Auf einem anderen Video ist zu sehen, wie Helfer mühsam ein kleines Mädchen ausgraben, das komplett verschüttet ist, sie graben mit bloßen Händen im Schutt, wie Archäologen legen sie behutsam die kleinen Hände und das Gesicht frei, ziehen den staubdeckten Körper aus den Trümmern. Ein Wunder, das Kind lebt.
Eine unabhängige Überprüfung dieses Bildmaterials ist schwierig. Die Weißhelme werden von den USA und europäischen Staaten mitfinanziert, sie haben den alternativen Nobelpreis erhalten. Kritiker werfen den Weißhelmen vor, islamistische Terroristen zu sein. Doch Aufnahmen wie diese sind nur einer von vielen Hinweisen, dass der Krieg an vielen Orten Syriens unvermindert weitergeht.
Und die Menschen hungern
"Dieser Konflikt ist die größte humanitäre Krise seit dem Zweiten Weltkrieg. Und es hat sich noch nicht gebessert", sagt Dina El-Kassaby vom UN-Welternährungsprogramm. "6,3 Millionen Menschen in Syrien sind Vertriebene innerhalb ihres Landes. 13,5 Millionen Menschen, also drei Viertel der Bevölkerung, brauchen immer noch humanitäre Hilfe. Diese Zahlen sprechen für sich. Und mehr als 600.000 Menschen leben in belagerten Gebieten, das heißt wir können sie nicht regelmäßig erreichen."
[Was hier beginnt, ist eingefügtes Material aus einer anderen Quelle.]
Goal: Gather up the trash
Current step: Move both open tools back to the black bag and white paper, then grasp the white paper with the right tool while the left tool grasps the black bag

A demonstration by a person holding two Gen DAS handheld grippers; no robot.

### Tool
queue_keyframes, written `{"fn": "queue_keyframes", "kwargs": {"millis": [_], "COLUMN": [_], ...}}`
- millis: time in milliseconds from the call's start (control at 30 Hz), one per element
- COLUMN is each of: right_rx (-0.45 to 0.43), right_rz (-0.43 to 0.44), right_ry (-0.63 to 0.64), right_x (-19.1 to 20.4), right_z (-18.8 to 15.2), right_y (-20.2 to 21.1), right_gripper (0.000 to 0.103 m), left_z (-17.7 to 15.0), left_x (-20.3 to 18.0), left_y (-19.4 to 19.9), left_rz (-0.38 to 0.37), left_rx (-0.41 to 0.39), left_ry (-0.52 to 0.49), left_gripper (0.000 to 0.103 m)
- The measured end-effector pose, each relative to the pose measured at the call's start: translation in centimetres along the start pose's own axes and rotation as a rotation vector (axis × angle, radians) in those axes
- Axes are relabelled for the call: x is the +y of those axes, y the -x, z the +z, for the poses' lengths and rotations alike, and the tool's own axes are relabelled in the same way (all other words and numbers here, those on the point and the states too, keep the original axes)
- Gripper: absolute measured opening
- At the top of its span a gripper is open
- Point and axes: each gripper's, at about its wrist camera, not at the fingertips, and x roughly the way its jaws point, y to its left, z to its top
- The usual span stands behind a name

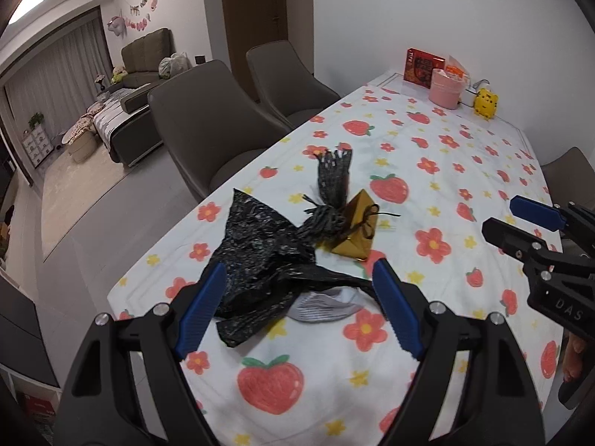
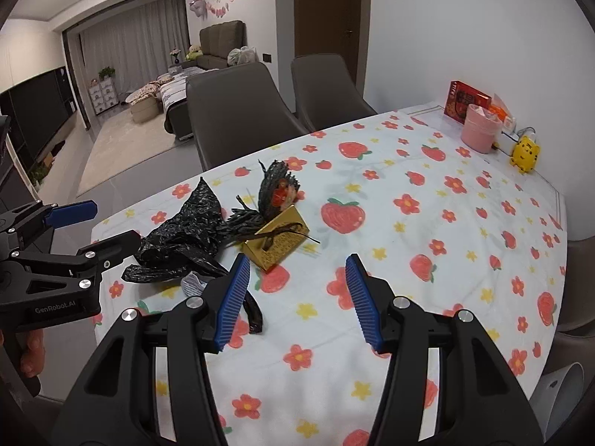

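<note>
A crumpled black plastic bag (image 1: 260,256) lies on the strawberry-print tablecloth (image 1: 438,171), also in the right wrist view (image 2: 182,238). Beside it lie a black mesh wrapper (image 1: 333,182), a gold paper box (image 1: 355,230) with a dark string, and a grey-white scrap (image 1: 323,306). The mesh wrapper (image 2: 277,186), the gold box (image 2: 277,243) and the scrap (image 2: 193,283) show in the right wrist view too. My left gripper (image 1: 301,308) is open, its fingers on either side of the bag's near end. My right gripper (image 2: 297,301) is open and empty, just right of the trash, above the cloth.
Two grey chairs (image 1: 208,130) stand along the table's left side. At the far end stand a red box (image 1: 422,67), a pink tub (image 1: 446,89) and a yellow tiger toy (image 1: 485,102). A living room with a sofa (image 1: 148,55) lies beyond.
</note>
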Motion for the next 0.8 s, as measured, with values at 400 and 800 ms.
{"fn": "queue_keyframes", "kwargs": {"millis": [400, 800], "right_rx": [0.051, 0.147], "right_rz": [0.029, 0.076], "right_ry": [0.037, 0.067], "right_x": [4.4, 7.0], "right_z": [1.4, -1.5], "right_y": [-5.0, -8.7], "right_gripper": [0.052, 0.052], "left_z": [-0.9, -3.7], "left_x": [5.2, 5.8], "left_y": [-3.0, -7.1], "left_rz": [0.015, -0.016], "left_rx": [0.051, 0.135], "left_ry": [0.034, 0.009], "left_gripper": [0.081, 0.081]}}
Sowohl die syrische Armee als auch Aufständische belagern Ortschaften und lassen die Zivilbevölkerung hungern. In einige Gebiete kommt noch hin und wieder eine Hilfslieferung, doch zehntausende Menschen sind offenbar von jeder Hilfe abgeschnitten. Angesichts dieser Lage werden die Beratungen in Genf wohl von vielen Syrern mit Skepsis betrachtet.
"Solche Treffen hätten schon vor langer Zeit eine Lösung gebracht, wenn man die Interessen des syrischen Volkes berücksichtigt hätte, sagt dieser Passant in Damaskus. Aber die Kräfte, die dort sitzen, wollen keine Lösung, sondern ihr Ziel ist die maximale Zerstörung dieses Landes.
Nur was sind die Interessen des syrischen Volkes? Frieden wollen viele, aber wie soll er aussehen? Der Krieg in Syrien - er ist Beobachtern zufolge noch lange nicht vorbei.